Honeyland (2019) de Tamara Kotevska & Ljubomir Stefanov
On n’est bien nulle part. Hatidze connaît les ruches et les abeilles de la Macédoine comme personne. A flanc de colline, dans des troncs d'arbres ou derrière les murs de bâtisses proches, elle sait exactement où se trouve le miel. Son credo : laisser à chaque fois la moitié de la récolte aux habitantes de la ruche. Une vie en harmonie avec la nature. Elle doit également s'occuper de sa mère, vieille, infirme, pour laquelle elle doit faire preuve de patience tant la vieille est totalement dépendante d'elle. Et puis… et puis une famille de nomades turcs arriva (le père, la mère, les trente-huit enfants - c'est juste un constat), une famille menée justement par ce père prolofique mais pas trop regardant quand il s'agit de faire du miel et d'élever son bétail… Rapidement, c'est la guerre des abeilles dans le bled, et donc la guerre entre voisins. Non pas que Hatidze soit particulièrement revancharde envers les conneries du sieur (d'autant qu'elle s'occupe avec bonheur de certains gamins dudit voisin) mais force est de constater qu'en quelques semaines, le Turc détruit ce fragile équilibre : en ne laissant pas suffisamment de miel aux abeilles (qui attaquent donc leur voisine), en coupant des arbres abritant des ruches, en mettant le feu à la colline ; bref, un sagouin qui tente de tirer certes son petit profit pour nourrir sa famille, mais au détriment de notre précautionneuse Hatidze et de l'environnement - une histoire en miniature des rapports de l'homme avec la nature ; il y a les soigneux (aucune abeille d'ailleurs n'a jamais piqué Hatidze) et les bourrins (chez les nomades, c'est le carnage : du père au nourrisson, tout le monde a son lot de dards chaque jour que Dieu fait)...

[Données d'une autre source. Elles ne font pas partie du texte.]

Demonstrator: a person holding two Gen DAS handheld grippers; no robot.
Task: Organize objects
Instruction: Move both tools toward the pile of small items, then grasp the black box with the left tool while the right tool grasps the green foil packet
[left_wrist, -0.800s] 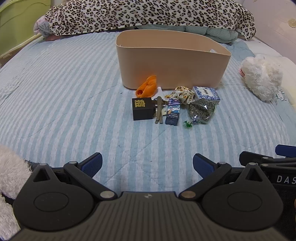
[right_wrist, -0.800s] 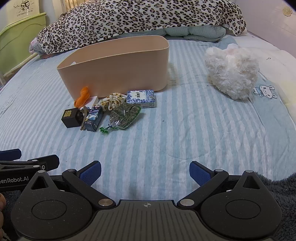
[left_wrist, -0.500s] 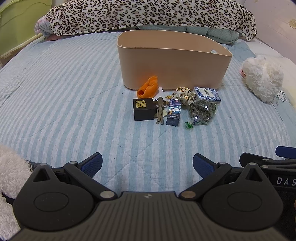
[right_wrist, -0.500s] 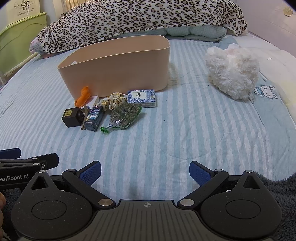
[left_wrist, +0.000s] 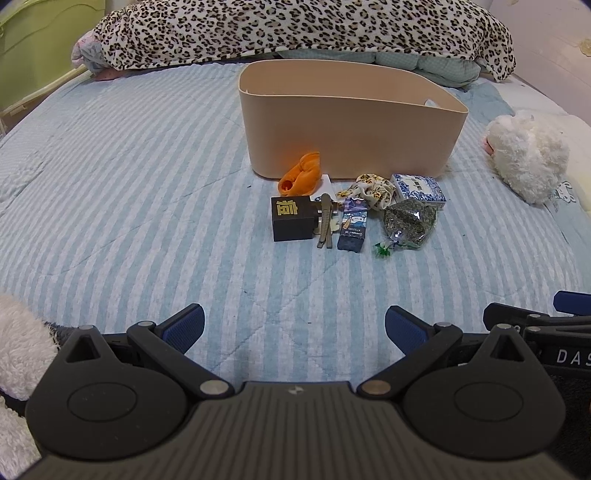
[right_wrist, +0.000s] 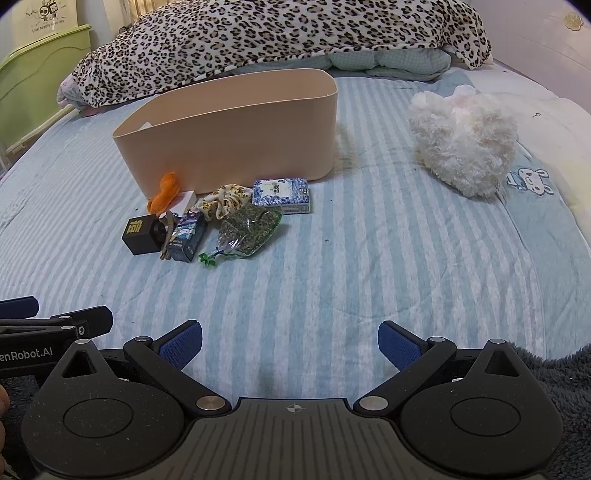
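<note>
A beige oval bin (left_wrist: 351, 122) (right_wrist: 236, 133) stands on the striped bed. In front of it lie several small things: an orange toy (left_wrist: 301, 173), a black box with gold print (left_wrist: 291, 218) (right_wrist: 142, 234), a tan clip (left_wrist: 325, 221), a dark blue carton (left_wrist: 352, 223) (right_wrist: 186, 234), a floral cloth pouch (left_wrist: 373, 190), a blue-white box (left_wrist: 419, 188) (right_wrist: 280, 190) and a bag of dried herbs (left_wrist: 408, 221) (right_wrist: 249, 229). My left gripper (left_wrist: 294, 326) and my right gripper (right_wrist: 290, 341) are both open and empty, well short of the pile.
A white plush toy (left_wrist: 524, 155) (right_wrist: 465, 140) lies right of the bin. A leopard-print blanket (left_wrist: 295, 29) covers the bed's far end. A green headboard (right_wrist: 37, 74) is at the left. Each gripper shows at the edge of the other's view.
Both grippers have drifted slightly back from the pile; the objects sit a little smaller and higher in view. Nothing was grasped.
</note>
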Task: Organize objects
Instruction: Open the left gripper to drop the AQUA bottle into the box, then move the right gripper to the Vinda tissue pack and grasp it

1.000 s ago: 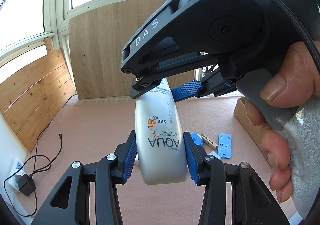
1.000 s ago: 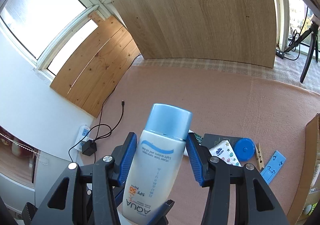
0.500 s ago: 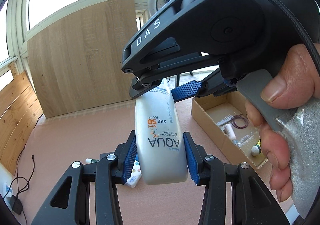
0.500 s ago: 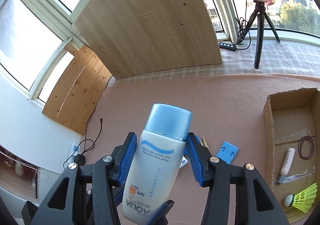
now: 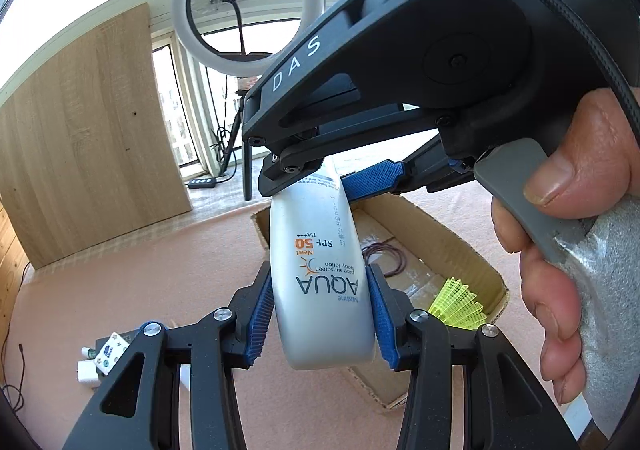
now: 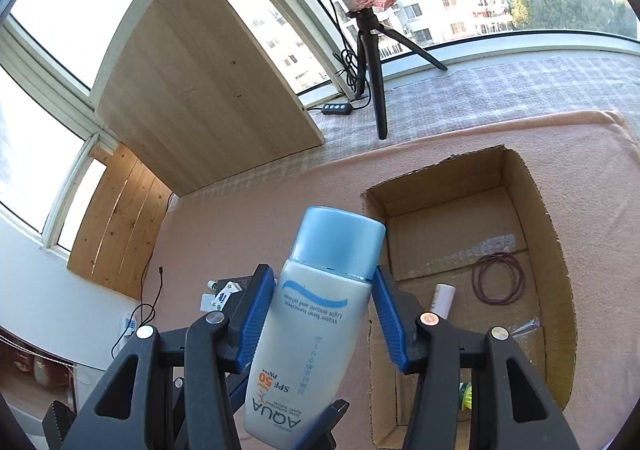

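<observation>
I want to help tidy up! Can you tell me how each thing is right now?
Bottle: cap on, held off the table by both grippers.
Left gripper: shut on the bottle's base.
Right gripper: shut on the bottle below the cap.
Box: open, partly filled.
Shuttlecock: lying in the box.
Hair ties: lying in the box.

My left gripper (image 5: 320, 314) sits at the bottom centre of its frame, blue pads pressed on both sides of what it holds. My right gripper (image 6: 324, 314) clamps likewise, entering the left view from upper right, my hand (image 5: 576, 250) wrapped round its handle.
</observation>
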A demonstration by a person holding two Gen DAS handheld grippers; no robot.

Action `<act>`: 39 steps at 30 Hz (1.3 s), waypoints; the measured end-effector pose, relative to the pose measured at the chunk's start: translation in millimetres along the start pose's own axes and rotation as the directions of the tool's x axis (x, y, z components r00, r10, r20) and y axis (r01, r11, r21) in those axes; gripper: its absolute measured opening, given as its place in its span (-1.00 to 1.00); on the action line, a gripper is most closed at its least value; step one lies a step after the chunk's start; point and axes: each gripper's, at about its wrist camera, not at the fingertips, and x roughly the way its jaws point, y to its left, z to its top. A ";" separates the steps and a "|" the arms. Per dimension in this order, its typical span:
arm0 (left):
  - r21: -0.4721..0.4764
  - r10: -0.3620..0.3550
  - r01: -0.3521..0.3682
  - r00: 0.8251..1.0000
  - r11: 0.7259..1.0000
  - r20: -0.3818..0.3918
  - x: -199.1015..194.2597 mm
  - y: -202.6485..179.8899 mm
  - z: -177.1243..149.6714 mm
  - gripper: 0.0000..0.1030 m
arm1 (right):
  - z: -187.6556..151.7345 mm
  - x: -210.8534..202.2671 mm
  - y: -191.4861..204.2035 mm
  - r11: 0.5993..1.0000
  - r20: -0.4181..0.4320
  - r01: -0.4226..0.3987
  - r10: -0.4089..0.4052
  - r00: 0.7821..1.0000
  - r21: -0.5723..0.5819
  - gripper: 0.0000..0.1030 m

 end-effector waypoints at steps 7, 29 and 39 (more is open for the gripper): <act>0.020 -0.045 0.046 0.999 0.999 -0.020 22.6 -43.0 8.2 -0.06 | 6.9 -11.7 -45.6 0.999 0.005 0.028 -0.028 1.000 0.041 -0.10; -0.152 0.168 -0.186 0.978 0.971 -0.126 -37.6 126.1 -91.6 0.82 | -50.0 99.5 82.1 0.964 -0.091 0.015 -0.040 0.995 -0.264 -0.08; -0.373 0.284 -0.335 0.940 0.865 -0.187 -94.0 252.0 -161.0 0.82 | -112.9 166.3 168.1 0.809 -0.136 -0.006 -0.091 0.987 -0.588 -0.08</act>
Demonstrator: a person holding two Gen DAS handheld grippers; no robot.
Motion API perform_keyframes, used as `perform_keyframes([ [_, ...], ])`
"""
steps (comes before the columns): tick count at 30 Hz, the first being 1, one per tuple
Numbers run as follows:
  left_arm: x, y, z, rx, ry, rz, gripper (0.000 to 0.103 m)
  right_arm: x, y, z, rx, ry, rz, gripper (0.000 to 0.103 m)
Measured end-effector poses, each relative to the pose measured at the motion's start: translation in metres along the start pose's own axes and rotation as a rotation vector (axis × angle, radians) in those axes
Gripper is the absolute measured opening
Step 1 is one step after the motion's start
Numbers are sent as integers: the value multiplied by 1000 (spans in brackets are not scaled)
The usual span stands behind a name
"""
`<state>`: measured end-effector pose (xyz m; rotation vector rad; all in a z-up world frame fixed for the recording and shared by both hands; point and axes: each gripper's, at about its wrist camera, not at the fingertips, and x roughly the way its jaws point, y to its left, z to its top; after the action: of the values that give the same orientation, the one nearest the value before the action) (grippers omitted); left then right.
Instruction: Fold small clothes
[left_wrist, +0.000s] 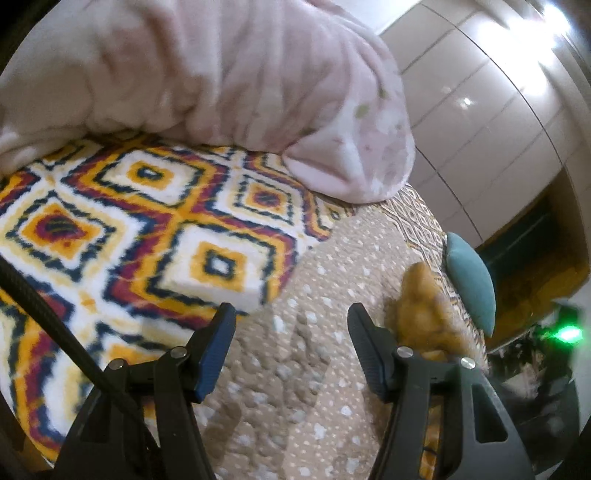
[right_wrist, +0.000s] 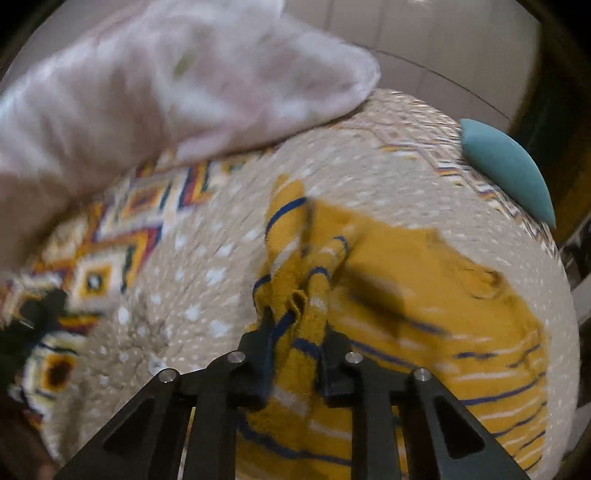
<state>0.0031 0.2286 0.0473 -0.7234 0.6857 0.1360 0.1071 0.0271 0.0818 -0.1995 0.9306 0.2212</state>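
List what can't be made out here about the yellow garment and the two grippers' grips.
- Yellow striped garment: type and shape unclear; right wrist view is motion-blurred, and the lower edge cuts it off.
- Right gripper: bunched cloth hides its fingertips.
- Left gripper: open, and its right finger hides part of the garment.

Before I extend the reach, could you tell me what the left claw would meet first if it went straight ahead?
Probably the dotted beige bedspread, since the open left claw points down at it with nothing between; depth is hard to judge.

Home bedroom: quilted bed (left_wrist: 295, 369), wardrobe (left_wrist: 480, 122).
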Motion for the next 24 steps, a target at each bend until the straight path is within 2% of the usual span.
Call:
perform_keyframes([
  [3, -3, -25, -17, 75, -9, -5, 62, -49, -80, -7, 130, -86, 34, 19],
  [5, -4, -48, -33, 138, 3, -17, 62, -81, -149, -30, 251, -135, 48, 19],
  [7, -5, -70, -50, 191, 32, -51, 62, -106, -214, -58, 361, -159, 22, 19],
  [9, -6, -97, -71, 260, 67, -89, 63, -109, -274, -93, 462, -133, -20, 20],
  [10, -5, -111, -81, 296, 89, -101, 64, -98, -304, -116, 516, -88, -40, 20],
  [12, -1, -142, -102, 377, 144, -124, 64, -69, -340, -145, 593, 9, 6, 22],
  [13, 0, -156, -111, 410, 169, -131, 64, -61, -351, -157, 629, 28, 41, 27],
  [14, 0, -171, -120, 440, 192, -145, 64, -59, -364, -169, 680, 9, 85, 35],
  [17, -8, -202, -138, 505, 218, -172, 66, -77, -384, -188, 760, -85, 176, 43],
  [21, -15, -238, -157, 585, 215, -177, 71, -113, -392, -193, 722, -172, 129, 46],
  [22, -14, -246, -161, 600, 215, -177, 71, -124, -391, -194, 712, -203, 144, 46],
  [24, -9, -262, -171, 627, 222, -174, 71, -136, -390, -197, 694, -232, 194, 55],
])
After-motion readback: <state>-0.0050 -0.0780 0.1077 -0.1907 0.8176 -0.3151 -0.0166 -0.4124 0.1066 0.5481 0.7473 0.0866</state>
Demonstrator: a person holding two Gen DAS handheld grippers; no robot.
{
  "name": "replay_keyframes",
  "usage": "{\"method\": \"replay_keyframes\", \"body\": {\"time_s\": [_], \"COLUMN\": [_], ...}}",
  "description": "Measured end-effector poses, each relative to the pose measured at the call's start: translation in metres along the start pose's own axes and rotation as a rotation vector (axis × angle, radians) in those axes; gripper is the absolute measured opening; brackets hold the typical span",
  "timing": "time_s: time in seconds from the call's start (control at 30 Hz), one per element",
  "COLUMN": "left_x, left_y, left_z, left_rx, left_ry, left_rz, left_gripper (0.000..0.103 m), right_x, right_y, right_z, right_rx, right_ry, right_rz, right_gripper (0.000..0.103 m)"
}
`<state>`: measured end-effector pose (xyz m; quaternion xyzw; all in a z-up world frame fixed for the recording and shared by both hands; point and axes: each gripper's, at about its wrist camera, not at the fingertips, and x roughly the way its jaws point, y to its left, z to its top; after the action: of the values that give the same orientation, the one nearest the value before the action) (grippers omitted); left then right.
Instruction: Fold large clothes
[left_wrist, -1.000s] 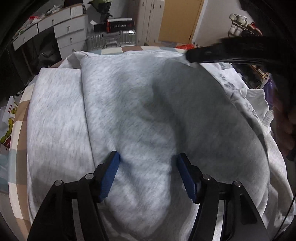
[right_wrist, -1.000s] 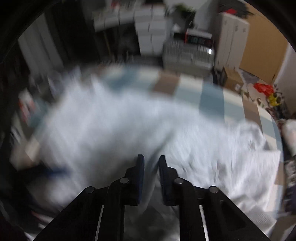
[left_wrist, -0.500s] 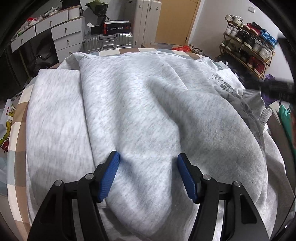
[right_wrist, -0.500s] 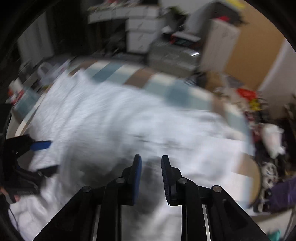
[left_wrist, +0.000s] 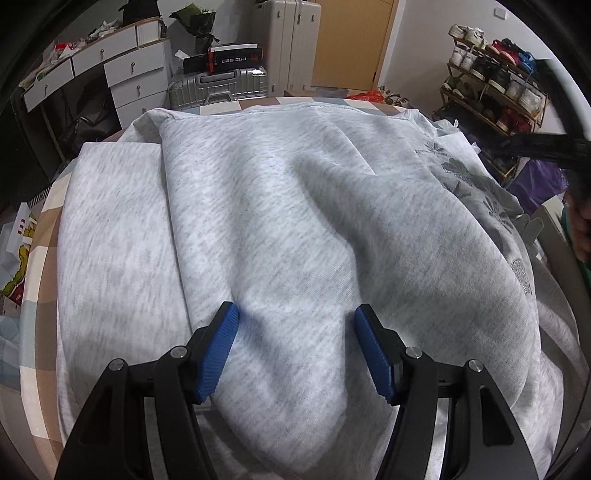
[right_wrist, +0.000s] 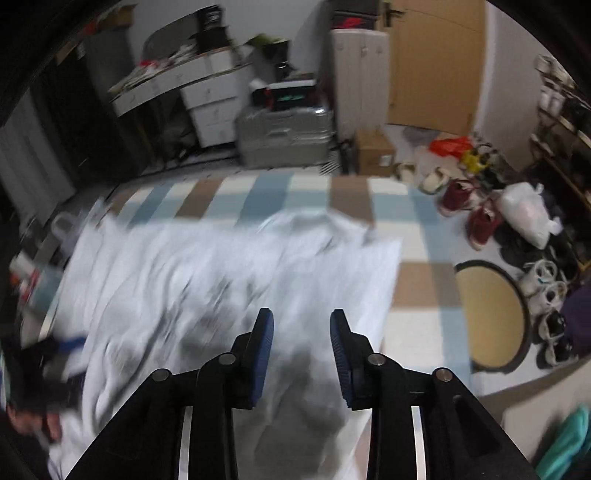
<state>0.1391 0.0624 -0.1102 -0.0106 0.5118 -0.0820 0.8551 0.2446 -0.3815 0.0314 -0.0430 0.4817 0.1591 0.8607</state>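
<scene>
Just ahead of the left gripper (left_wrist: 295, 347), whose jaws stand wide, the grey sweatshirt (left_wrist: 295, 206) lies folded over itself. A rounded fold of it bulges up between the jaws, but the blue pads do not seem to press it, so this looks like a steadying post rather than a grip; contact underneath I cannot tell. The right gripper (right_wrist: 301, 347) hovers over the same garment with its jaws moderately apart; they have just been opening, and nothing sits between them, which suggests a released edge. Left of the left jaws a flatter layer spreads onto the checked bed cover (right_wrist: 258, 188). The sweatshirt's long axis runs straight away from the jaws, its stitched far edge toward the silver suitcase (left_wrist: 218, 86).
</scene>
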Motion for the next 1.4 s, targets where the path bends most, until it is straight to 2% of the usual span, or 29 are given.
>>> {"method": "replay_keyframes", "body": {"time_s": [0.07,0.13,0.17,0.23,0.3,0.37,0.4,0.5,0.57,0.6,0.63,0.67,0.77,0.87,0.9,0.93,0.97,1.0,1.03,1.07,1.1,1.13,1.2,1.27,1.3,1.37,1.4], "left_x": [0.0,0.001,0.002,0.0,-0.008,-0.027,-0.046,-0.088,-0.107,-0.113,-0.117,-0.119,-0.116,-0.099,-0.094,-0.095,-0.091,-0.091,-0.09,-0.09,-0.097,-0.105,-0.132,-0.155,-0.161,-0.171,-0.17], "left_y": [0.0,-0.003,-0.004,-0.005,-0.003,-0.002,-0.002,-0.002,-0.006,-0.007,-0.009,-0.01,-0.014,-0.018,-0.018,-0.019,-0.016,-0.012,-0.009,-0.007,-0.008,-0.007,-0.004,0.006,0.01,0.022,0.021], "left_z": [0.0,0.0,0.001,0.002,0.003,0.001,-0.002,-0.022,-0.046,-0.059,-0.071,-0.084,-0.122,-0.154,-0.16,-0.16,-0.159,-0.157,-0.155,-0.153,-0.151,-0.152,-0.153,-0.166,-0.173,-0.196,-0.211], "left_rx": [-0.001,0.013,0.022,0.027,0.016,0.004,0.004,-0.004,-0.008,-0.012,-0.014,-0.019,-0.001,0.04,0.055,0.081,0.073,0.031,-0.002,-0.01,0.007,0.016,0.006,-0.052,-0.083,-0.176,-0.211], "left_ry": [0.001,0.001,0.0,0.008,0.038,0.052,0.03,-0.028,-0.002,0.022,0.049,0.073,0.164,0.263,0.262,0.219,0.221,0.235,0.258,0.279,0.273,0.251,0.178,0.149,0.142,0.14,0.138], "left_rz": [0.0,0.013,0.019,0.021,0.019,0.041,0.05,0.072,0.051,0.033,0.021,0.017,-0.001,0.058,0.068,0.09,0.152,0.164,0.163,0.18,0.222,0.238,0.234,0.237,0.233,0.198,0.185], "left_gripper": [0.06,0.061,0.062,0.063,0.063,0.063,0.063,0.063,0.063,0.063,0.063,0.063,0.063,0.063,0.072,0.079,0.091,0.091,0.091,0.09,0.09,0.09,0.09,0.09,0.09,0.09,0.09], "right_x": [0.033,0.068,0.063,0.059,0.039,0.002,-0.025,-0.092,-0.118,-0.131,-0.134,-0.138,-0.129,-0.107,-0.092,-0.082,-0.071,-0.062,-0.064,-0.072,-0.08,-0.097,-0.122,-0.138,-0.145,-0.143,-0.139], "right_y": [-0.003,-0.009,-0.006,-0.004,-0.005,-0.002,0.003,0.029,0.046,0.055,0.063,0.069,0.08,0.059,0.051,0.047,0.043,0.039,0.037,0.037,0.038,0.041,0.054,0.067,0.075,0.083,0.089], "right_z": [-0.003,-0.012,-0.013,-0.021,-0.028,-0.039,-0.05,-0.085,-0.096,-0.107,-0.113,-0.124,-0.16,-0.187,-0.198,-0.206,-0.217,-0.225,-0.227,-0.226,-0.225,-0.222,-0.22,-0.222,-0.226,-0.237,-0.241], "right_rx": [0.002,-0.006,-0.045,-0.06,-0.017,0.023,0.02,-0.049,-0.089,-0.109,-0.128,-0.145,-0.174,-0.104,-0.064,-0.043,-0.016,0.001,0.019,0.067,0.101,0.155,0.184,0.173,0.161,0.146,0.142], "right_ry": [0.097,0.22,0.133,0.129,0.104,0.049,0.016,-0.048,-0.093,-0.109,-0.117,-0.117,-0.043,0.045,0.122,0.168,0.221,0.262,0.253,0.247,0.234,0.182,0.087,-0.003,-0.076,-0.187,-0.21], "right_rz": [-0.07,-0.083,-0.091,-0.088,-0.028,0.073,0.107,0.159,0.181,0.172,0.157,0.141,0.086,0.096,0.094,0.086,0.068,0.032,-0.032,-0.011,0.028,0.104,0.206,0.31,0.375,0.439,0.449], "right_gripper": [0.031,0.032,0.034,0.034,0.034,0.034,0.034,0.036,0.052,0.066,0.072,0.072,0.072,0.072,0.072,0.072,0.072,0.073,0.073,0.073,0.073,0.073,0.073,0.076,0.08,0.083,0.083]}}
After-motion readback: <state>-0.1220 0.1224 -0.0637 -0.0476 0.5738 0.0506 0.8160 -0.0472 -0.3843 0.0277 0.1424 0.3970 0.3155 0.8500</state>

Il faut aimer les paysages désertiques de la Macédoine, les rapports mère-fille a minima (elles font un peu pitié ces deux vieilles dans leur isolement - mais elles tiennent le choc à grand coup de miel et de bananes) et se donner le temps d'apprécier ce conte qui se déroule au rythme des saisons ; alors même que la vie d'Hatidze est réglée comme une pendule (sa tournée de miel), nos gars les nomades donnent vraiment l'impression de partir en vrille (les engueulades entre tous les membres de la famille font partie du quotidien - chacun, niveau insulte, à un vocabulaire bien fourni) ; on se demande parfois comment les gamins parviennent à survivre (et la vache qui passe à ça du bébé, et l'abeille qui rentre dans son manteau... et le hérisson qui niche dans la caravane - non, pardon, je déconne, il n'y a que des poules et des canards dans l’habitat sur roues, hygiène first). Hatidze fait pourtant son max pour tolérer ces voisins bruyants, n'étant jamais la dernière pour emmener un gamin avec elle voir ses ruches ou pour donner des conseils ; mais le nomade sait tout sur tout et part droit dans le mur. Et surtout, risque de tout flinguer dans ce coin du monde isolé où jusque-là les ruches étaient reines – Hatidze prie le ciel pour qu’ils repartent dare-dare (oui, on les a déjà épuisées ces jeux de mot à la con, je sais…). C'est un peu lent certes, les silences (enfin surtout dans la baraque d'Hatidze) occupent une bonne partie de la journée mais la démonstration proposée (qui progresse alvéole par alvéole) vaut au final franchement le détour : tout une philosophie de la vie dans un pot de miel. Le meilleur doc macédonien de l'année - sans rival.